To support his arguments, Dr. McCully did a research of 194 autopsy studies of male veterans with severe arteriosclerosis and found only 8% of them had high cholesterol, diabetes or hypertension. According to him, the cholesterol/fat approach has yet to provide a coherent scientific theory which explains how cholesterol, a normal constituent of the body, or excess dietary fat produces arteriosclerosis.

He also found that a diet abundant in vitamin E, a potent fat-soluble antioxidant vitamin, keeps LDL from being oxidized by oxygen, therefore it is of benefit in reducing the risk of coronary heart disease in both men and women.

Beyond cholesterol

Dr. McCully sees the need for a new, comprehensive and effective approach for prevention and treatment of arteriosclerosis, since it is still the leading cause of deaths in the US. He considers the discovery of homocystinuria in young children is a great opportunity to understand arteriosclerosis better.

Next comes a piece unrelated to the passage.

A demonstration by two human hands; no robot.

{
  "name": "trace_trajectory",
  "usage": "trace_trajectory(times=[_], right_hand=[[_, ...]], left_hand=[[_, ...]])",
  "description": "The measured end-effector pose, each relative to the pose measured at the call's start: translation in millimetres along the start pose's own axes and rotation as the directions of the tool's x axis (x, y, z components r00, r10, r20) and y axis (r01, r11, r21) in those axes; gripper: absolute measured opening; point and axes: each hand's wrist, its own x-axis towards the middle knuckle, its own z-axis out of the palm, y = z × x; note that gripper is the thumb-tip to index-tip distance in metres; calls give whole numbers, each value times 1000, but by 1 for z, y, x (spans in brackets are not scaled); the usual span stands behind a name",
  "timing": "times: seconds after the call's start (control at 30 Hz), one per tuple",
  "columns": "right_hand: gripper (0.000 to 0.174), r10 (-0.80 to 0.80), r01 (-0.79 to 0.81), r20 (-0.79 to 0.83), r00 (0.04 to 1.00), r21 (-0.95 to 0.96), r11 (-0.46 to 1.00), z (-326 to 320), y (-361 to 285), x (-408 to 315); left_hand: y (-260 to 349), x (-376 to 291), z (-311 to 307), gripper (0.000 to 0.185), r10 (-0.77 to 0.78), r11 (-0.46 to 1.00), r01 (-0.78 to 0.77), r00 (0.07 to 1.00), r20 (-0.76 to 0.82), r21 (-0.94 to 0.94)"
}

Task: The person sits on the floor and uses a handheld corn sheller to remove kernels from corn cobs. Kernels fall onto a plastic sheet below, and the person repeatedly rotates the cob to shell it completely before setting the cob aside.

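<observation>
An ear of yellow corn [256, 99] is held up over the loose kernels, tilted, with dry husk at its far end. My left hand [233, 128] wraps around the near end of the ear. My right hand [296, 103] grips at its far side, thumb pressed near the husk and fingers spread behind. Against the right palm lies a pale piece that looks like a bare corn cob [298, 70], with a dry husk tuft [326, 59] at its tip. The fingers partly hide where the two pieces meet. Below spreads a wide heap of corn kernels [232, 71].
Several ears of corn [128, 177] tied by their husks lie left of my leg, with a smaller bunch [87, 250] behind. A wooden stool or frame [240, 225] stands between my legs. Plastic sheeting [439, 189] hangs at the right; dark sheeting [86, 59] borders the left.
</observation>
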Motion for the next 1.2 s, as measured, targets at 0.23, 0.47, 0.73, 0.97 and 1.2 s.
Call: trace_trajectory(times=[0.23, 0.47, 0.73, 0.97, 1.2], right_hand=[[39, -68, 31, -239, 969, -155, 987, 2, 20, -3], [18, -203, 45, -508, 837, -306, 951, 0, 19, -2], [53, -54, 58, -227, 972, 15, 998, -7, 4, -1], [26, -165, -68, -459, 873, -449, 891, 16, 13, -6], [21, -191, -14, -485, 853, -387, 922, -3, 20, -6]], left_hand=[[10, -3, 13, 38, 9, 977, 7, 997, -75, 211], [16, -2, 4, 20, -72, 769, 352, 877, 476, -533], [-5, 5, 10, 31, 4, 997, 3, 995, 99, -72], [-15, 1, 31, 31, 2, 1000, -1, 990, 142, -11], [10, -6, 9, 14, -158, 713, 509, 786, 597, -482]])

The homocysteine theory of arteriosclerosis

The homocysteine theory is based on the results of animal experiments and the study of human subjects at risk of arteriosclerosis. In essence, it relates the underlying cause to a buildup of homocysteine in the blood caused by dietary, genetic, toxic, hormonal and aging factors. Specifically,  an imbalance between the methionine of dietary protein and the dietary intake of vitamins B 6, B 12 and folic acid needed to prevent accumulation in the cells and tissues of the body. The importance of this theory is that it explains many aspects of the disease that cannot be explained by the cholesterol/fat hypothesis. It also explains why the diet of developed countries accelerate its progression.

The dietary factors that determine high blood homocysteine levels are the total methionine content of dietary protein and the content of vitamins B 6, B 12 and folic acid in the diet. The only source of homocysteine in the body is from the methionine of dietary proteins: meats, seafood, dairy products, eggs, etc.

Methionine is an amino acid containing sulfur that is present in all proteins. It is an essential amino acid because all animals including man require it for proper growth and maintenance of all cells and tissues of the body. B 12 and folic acid help convert homocysteine to methionine. B 6 converts homocysteine to cystathionine, which in turn is converted into cysteine and excreted through urine. In this way, these vitamins protect arteries from homocysteine.  

Dietary proteins vary in the amounts of methionine they provide. Animal sources like meat, eggs, milk are abundant in it. Proteins from plant sources are more limited in it (1/3 to 1/2 less of that found in animal sources). Fruits and vegetables contain much less, which means that eating a vegetarian diet vs. a meat/dairy diet might protect from homocysteine because there is less need by the body to convert homocysteine to methionine. From this we can also infer that diets high in meat and dairy will need more of the B vitamins to make this conversion and keep homocysteine to safe levels.

Because these vitamins are so sensitive to destruction by food processing, refining and conservation, the less processed the food is, the more it will keep its vitamins. In milling wheat into white flour, for example, 50-90% of the B 6 is lost. B 12 is only obtained from foods of animal origin. The small amount required (3 micrograms) is easily supplied in most diets. This means that strict vegetarians can suffer from B 12 deficiencies. Elderly people because of inflammation of the stomach can have problems absorbing it.

The process by which homocysteine causes arteriosclerosis is as follows: In the liver, methionine, obtained from the breakdown of proteins is continually converted to homocysteine and back to methionine. This process is known as remethylation and it is dependent on vitamin B 12 and folic acid. Deficiencies of these vitamins will lead to the build up of homocysteine.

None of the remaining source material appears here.